_Exercise aim_
Repeat the lines below exactly as written, please, from the line with "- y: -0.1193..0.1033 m" to the line with "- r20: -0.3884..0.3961", both lines included, and no others.

(Saved data entries)
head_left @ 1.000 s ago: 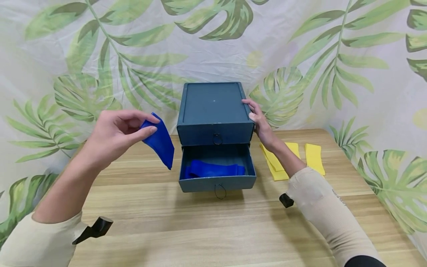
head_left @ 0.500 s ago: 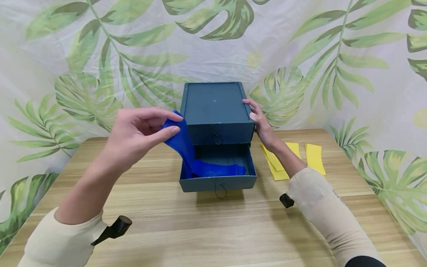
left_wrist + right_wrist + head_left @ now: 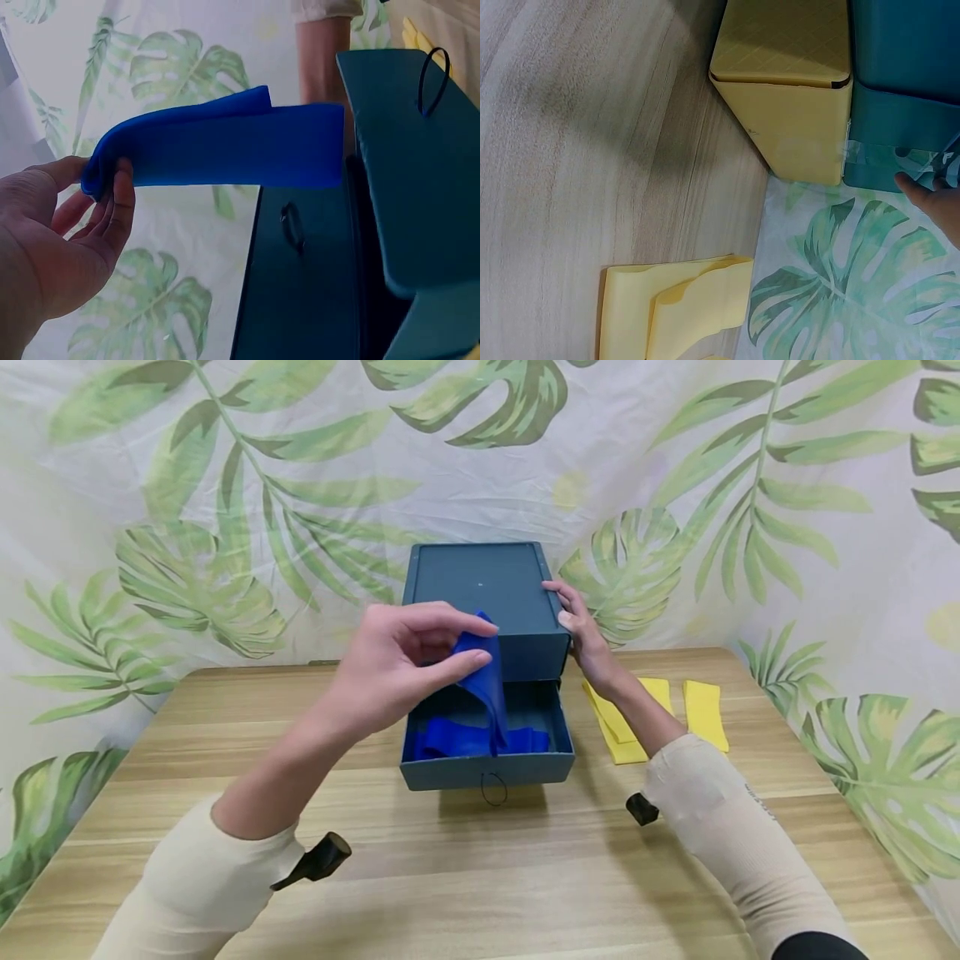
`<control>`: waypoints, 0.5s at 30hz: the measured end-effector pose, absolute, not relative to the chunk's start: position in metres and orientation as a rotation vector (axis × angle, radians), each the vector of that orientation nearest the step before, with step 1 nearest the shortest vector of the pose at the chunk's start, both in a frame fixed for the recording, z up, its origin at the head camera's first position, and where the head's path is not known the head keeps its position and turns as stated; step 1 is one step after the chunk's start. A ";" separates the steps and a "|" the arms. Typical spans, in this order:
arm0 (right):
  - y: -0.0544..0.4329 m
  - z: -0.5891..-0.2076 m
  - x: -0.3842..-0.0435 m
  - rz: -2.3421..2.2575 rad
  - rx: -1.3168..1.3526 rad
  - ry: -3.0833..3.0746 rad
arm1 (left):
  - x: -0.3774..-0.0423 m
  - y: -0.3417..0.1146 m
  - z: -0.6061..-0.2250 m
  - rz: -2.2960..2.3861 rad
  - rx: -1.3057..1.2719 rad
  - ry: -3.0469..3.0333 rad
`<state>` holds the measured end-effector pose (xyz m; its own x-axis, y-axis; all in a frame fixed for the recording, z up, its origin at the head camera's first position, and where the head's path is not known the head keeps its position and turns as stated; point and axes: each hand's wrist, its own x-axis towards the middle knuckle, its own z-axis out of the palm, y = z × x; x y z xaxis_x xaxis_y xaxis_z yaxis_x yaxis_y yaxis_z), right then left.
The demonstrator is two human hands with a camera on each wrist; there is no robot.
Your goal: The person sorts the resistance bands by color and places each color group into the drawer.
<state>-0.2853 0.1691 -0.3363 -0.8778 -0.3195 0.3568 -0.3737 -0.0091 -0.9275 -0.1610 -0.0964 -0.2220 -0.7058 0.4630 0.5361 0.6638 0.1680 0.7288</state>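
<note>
Hanging limp from the left hand (image 3: 397,664), a blue cloth strip (image 3: 486,681) is pinched by its top end, directly above the open drawer (image 3: 487,768); it is judged soft and light.

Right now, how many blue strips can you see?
2: one blue strip pinched by the left hand above the open drawer, another lying inside; more may be hidden beneath.

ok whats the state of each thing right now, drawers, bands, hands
lower drawer: pulled open, blue bands lying inside
upper drawer: closed
blue band: pinched in left hand, hanging over the open drawer
blue bands in drawer: lying flat
yellow bands: flat on table
right hand: resting on the box's right side
</note>
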 end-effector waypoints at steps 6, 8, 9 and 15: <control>0.169 -0.336 -0.285 2.073 0.757 -2.191 | -0.173 -0.076 -0.231 -1.482 -1.176 -2.241; 0.169 -0.336 -0.285 2.072 0.762 -2.190 | -0.176 -0.070 -0.235 -1.456 -1.194 -2.252; 0.169 -0.336 -0.285 2.070 0.764 -2.192 | -0.177 -0.068 -0.237 -1.440 -1.198 -2.264; 0.171 -0.337 -0.286 2.055 0.779 -2.188 | -0.181 -0.052 -0.242 -1.384 -1.225 -2.335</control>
<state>-0.2859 0.1707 -0.3370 -0.8730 -0.3277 0.3611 -0.3810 -0.0039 -0.9246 -0.1810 -0.0522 -0.2425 -0.6503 0.5649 0.5079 0.7167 0.2347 0.6567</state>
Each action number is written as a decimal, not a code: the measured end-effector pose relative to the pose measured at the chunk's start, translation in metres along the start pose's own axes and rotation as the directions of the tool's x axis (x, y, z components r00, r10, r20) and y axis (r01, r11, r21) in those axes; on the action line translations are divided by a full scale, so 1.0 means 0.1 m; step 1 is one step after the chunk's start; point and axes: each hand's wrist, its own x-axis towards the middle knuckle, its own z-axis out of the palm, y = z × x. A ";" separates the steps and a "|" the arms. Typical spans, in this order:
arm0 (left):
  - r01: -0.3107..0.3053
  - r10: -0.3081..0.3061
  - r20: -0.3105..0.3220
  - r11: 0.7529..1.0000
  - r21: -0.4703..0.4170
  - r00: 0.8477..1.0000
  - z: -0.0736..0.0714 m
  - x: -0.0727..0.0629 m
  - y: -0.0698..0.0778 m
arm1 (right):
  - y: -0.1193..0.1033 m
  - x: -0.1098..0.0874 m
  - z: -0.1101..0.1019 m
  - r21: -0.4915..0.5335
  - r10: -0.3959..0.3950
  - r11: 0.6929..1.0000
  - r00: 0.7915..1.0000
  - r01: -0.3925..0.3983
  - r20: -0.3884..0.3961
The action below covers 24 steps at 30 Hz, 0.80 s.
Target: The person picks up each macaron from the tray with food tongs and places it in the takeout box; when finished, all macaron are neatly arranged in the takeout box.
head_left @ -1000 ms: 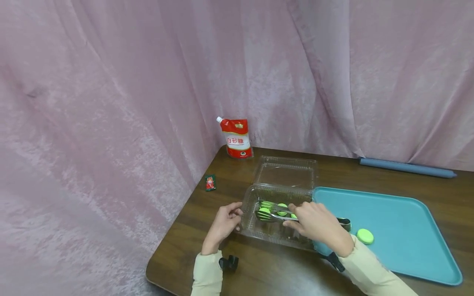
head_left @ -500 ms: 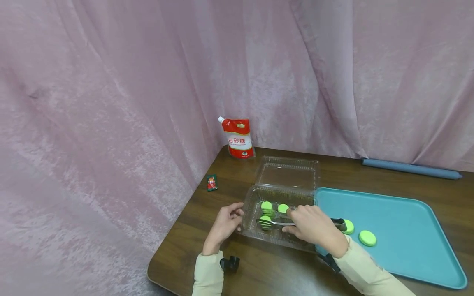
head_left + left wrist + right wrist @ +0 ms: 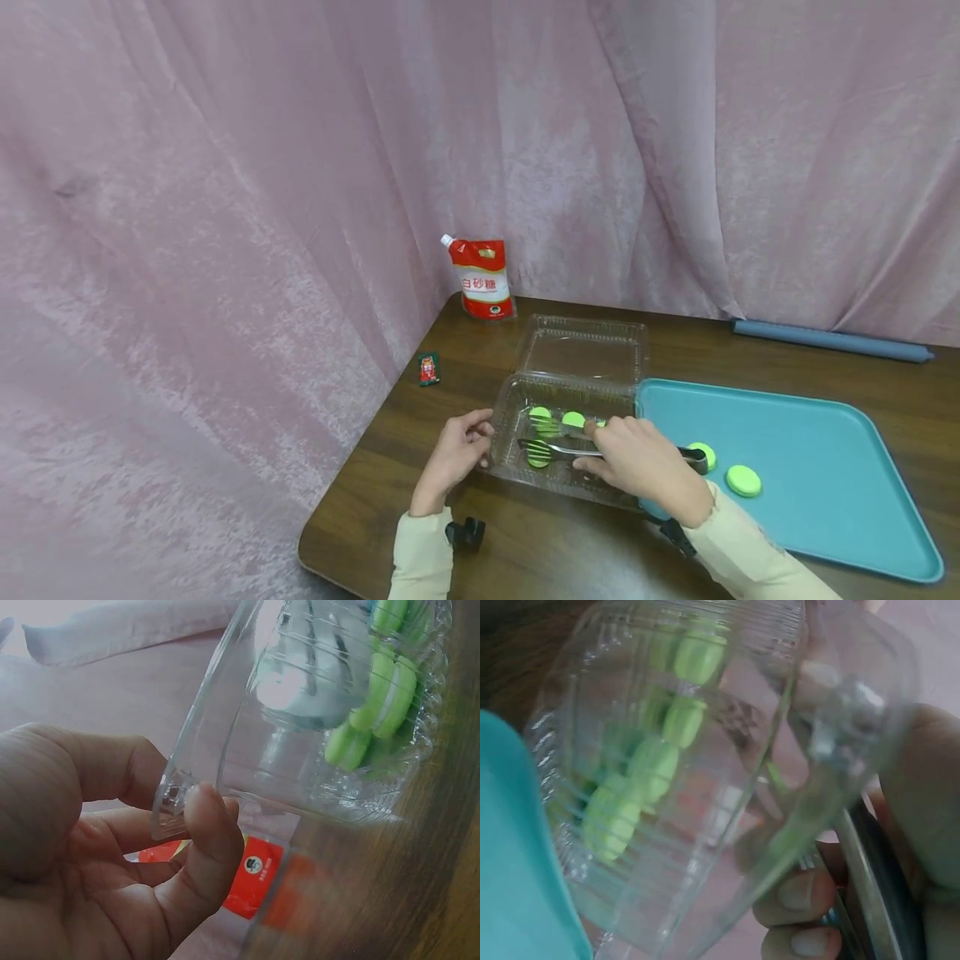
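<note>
My left hand (image 3: 452,454) pinches the left rim of a clear plastic clamshell box (image 3: 553,487), fingers curled over its edge in the left wrist view. My right hand (image 3: 643,461) grips metal serving tongs (image 3: 576,452) whose slotted heads reach down into the box, spread apart. One head overlaps a green macaron (image 3: 537,455) near the front; the other lies over a second macaron (image 3: 539,412) behind it. Another macaron (image 3: 573,419) sits to their right, and one more is partly hidden by my right hand. The right wrist view shows several macarons (image 3: 654,769) through the box wall.
The box lid (image 3: 581,354) lies folded back behind it. To the right, a turquoise tray (image 3: 817,458) holds two macarons (image 3: 744,481). A red sugar pouch (image 3: 483,283), a small green-red packet (image 3: 428,368) and a blue-grey rod (image 3: 828,338) stand or lie farther back.
The tongs' heads have spread apart and shifted slightly toward me, leaving a macaron near the box's front. A macaron at the tray's left edge has come into view. My left hand stays put.
</note>
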 end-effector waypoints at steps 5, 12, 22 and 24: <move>-0.013 0.013 0.004 1.000 -0.012 1.000 0.01 0.03 -0.01 | 0.05 -0.11 -0.06 0.014 0.072 0.997 0.997 -0.072 -0.012; -0.002 0.002 0.009 1.000 0.012 1.000 0.00 -0.02 0.03 | 0.10 -0.32 -0.16 0.069 0.177 0.982 0.984 -0.177 0.000; 0.014 -0.014 0.000 0.999 0.030 1.000 -0.02 -0.01 -0.01 | 0.23 -0.60 -0.25 0.146 0.201 0.972 0.976 -0.187 -0.085; 0.019 -0.019 0.006 0.999 0.036 1.000 -0.01 0.00 0.00 | 0.25 -0.66 -0.25 0.149 0.211 0.969 0.973 -0.196 -0.092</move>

_Exercise response_
  - y: -0.1193..0.1033 m
  - x: -0.1098..0.0874 m
  - z: -0.1101..0.1019 m
  - r21: -0.4915..0.5335
  - r10: -0.3959..0.3950
  - r11: 0.6929..1.0000
  - r00: 0.7915..1.0000
  - r01: -0.3925..0.3983
  - r20: -0.3884..0.3961

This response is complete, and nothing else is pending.